2010 has seen the introduction of several new or revamped products for Apple. We've seen new MacBook Pros, new MacBooks, the introduction of the iPad, a redesigned Mac mini, and of course the new iPhone 4.

Of those aforementioned products, the Mac mini and iPhone 4 were the only ones to be released since Apple's blowout Q2 2010 results. The Mac mini got flak for its $100 price increase while we the controversy surrounding the iPhone 4 is legendary.

Despite these bumps in the road since April 20, Apple's financial might is still fully on display. The company announced today that revenue for the third quarter came in at a record $15.7 billion while quarterly profit was a healthy $3.25 billion. Those numbers compare to $9.73 billion and $1.83 billion respectively from the same period one year ago. Earnings per share came in at $3.51.
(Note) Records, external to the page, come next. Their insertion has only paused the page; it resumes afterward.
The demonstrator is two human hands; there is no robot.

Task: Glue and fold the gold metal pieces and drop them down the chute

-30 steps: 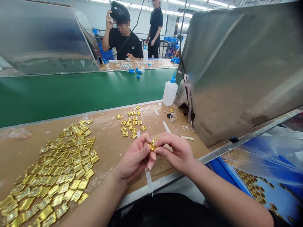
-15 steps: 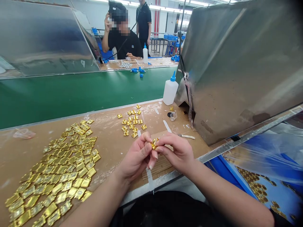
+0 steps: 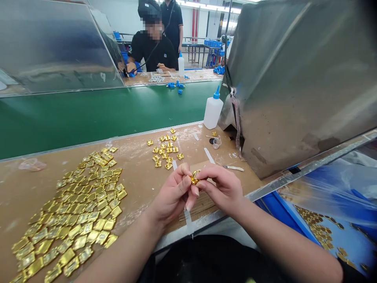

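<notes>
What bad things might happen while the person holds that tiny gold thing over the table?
The small gold piece is pinched only by the fingertips of the left hand and right hand, so it might slip and drop. It could land near the little gold pieces lying close by and get mixed up with them. The left forearm also lies close to the big spread of gold plates, so a sideways move might knock some out of place.
</notes>
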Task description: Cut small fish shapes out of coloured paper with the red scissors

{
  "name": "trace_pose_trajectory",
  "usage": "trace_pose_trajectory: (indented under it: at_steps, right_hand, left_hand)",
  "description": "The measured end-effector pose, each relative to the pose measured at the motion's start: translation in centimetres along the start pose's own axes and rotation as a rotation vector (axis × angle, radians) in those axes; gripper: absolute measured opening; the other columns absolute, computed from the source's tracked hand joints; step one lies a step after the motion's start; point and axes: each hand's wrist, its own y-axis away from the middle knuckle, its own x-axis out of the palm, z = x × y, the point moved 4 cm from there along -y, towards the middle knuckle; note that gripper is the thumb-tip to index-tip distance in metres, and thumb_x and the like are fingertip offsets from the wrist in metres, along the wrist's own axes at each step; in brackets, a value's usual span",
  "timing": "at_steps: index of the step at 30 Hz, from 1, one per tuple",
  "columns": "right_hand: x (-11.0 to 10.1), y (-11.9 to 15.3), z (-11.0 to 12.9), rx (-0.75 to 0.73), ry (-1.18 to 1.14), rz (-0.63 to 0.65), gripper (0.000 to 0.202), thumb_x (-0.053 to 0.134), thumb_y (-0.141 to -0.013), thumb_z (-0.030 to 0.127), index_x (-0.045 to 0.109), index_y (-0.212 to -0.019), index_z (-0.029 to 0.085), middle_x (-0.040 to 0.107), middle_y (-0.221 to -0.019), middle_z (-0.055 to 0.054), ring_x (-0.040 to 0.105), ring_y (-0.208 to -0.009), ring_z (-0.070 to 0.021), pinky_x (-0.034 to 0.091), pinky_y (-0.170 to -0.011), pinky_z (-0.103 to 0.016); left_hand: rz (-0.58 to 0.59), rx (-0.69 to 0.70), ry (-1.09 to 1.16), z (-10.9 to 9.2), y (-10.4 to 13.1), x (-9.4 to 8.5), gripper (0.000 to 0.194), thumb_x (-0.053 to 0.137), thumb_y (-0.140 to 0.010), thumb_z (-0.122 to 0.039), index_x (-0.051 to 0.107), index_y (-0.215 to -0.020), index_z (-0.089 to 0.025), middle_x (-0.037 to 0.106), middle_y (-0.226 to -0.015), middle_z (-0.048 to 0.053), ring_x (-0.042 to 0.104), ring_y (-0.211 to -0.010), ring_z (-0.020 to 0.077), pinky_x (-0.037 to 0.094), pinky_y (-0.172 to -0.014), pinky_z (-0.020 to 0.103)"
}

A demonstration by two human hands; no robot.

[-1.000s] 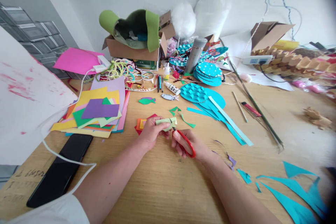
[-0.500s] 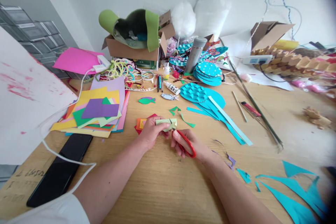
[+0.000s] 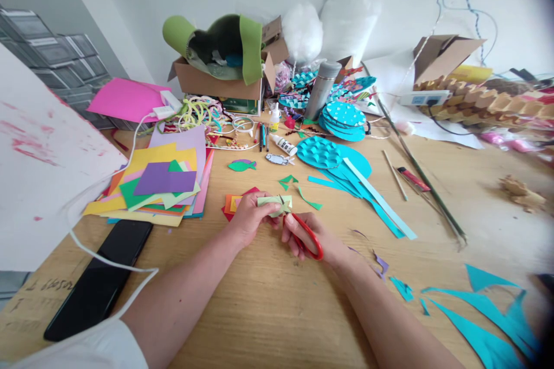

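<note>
At the near left of the wooden table (image 3: 268, 311), a black phone (image 3: 93, 294) lies flat, with a white cable (image 3: 134, 269) crossing over it. At the near right are turquoise paper scraps (image 3: 489, 320), and a little farther in, left of them, a few purple scraps (image 3: 381, 265). In the middle, the right hand (image 3: 318, 239) has its fingers closed around the red handles of a pair of scissors (image 3: 312, 237), whose blades point away to the far left and meet the right end of a small piece of light green paper (image 3: 266, 202). The left hand (image 3: 251, 216) pinches that paper from its near side, thumb on top and the other fingers partly hidden beneath, holding it above the table. Just beyond the left hand and partly covered by it lie red and orange paper pieces (image 3: 229, 202); farther left is a spread stack of coloured paper (image 3: 164, 179). Dark green offcuts (image 3: 309, 199) lie just beyond the scissors, to the right. Farther off are a green fish cutout (image 3: 241, 166), a white fish cutout (image 3: 276, 159) and, right of these, long turquoise strips (image 3: 376, 202) beside a bumpy turquoise disc (image 3: 319, 153). At the far side, a grey flask (image 3: 322, 92) stands tilted in view, right of a cardboard box (image 3: 220, 78).
</note>
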Motion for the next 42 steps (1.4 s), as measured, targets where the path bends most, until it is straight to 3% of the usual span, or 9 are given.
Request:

Apple sold 3.47 million Macs during the quarter (33 percent increase from a year ago), 3.27 million iPads, and 8.4 million iPhones (61 percent unit growth compared to a year ago). The only downside was the company's iPod unit which saw sales drop eight percent year-over-year to a still impressive 9.41 million units for Q3.

Apple shares are up 3.5 percent in after hours trading.

It was a phenomenal quarter that exceeded our expectations all around, including the most successful product launch in Apple’s history with iPhone 4,” said Apple CEO Steve Jobs “iPad is off to a terrific start, more people are buying Macs than ever before, and we have amazing new products still to come this year.”

Apple didn't give any guidance to how much “Antennagate” will cost – the company announced last last week that it would provide free cases to customers who purchased iPhone 4s and will refund the $30 purchase price of bumpers that have already been bought direct from Apple. Apple's free case/case reimbursement program will begin later this week and will last until September 30.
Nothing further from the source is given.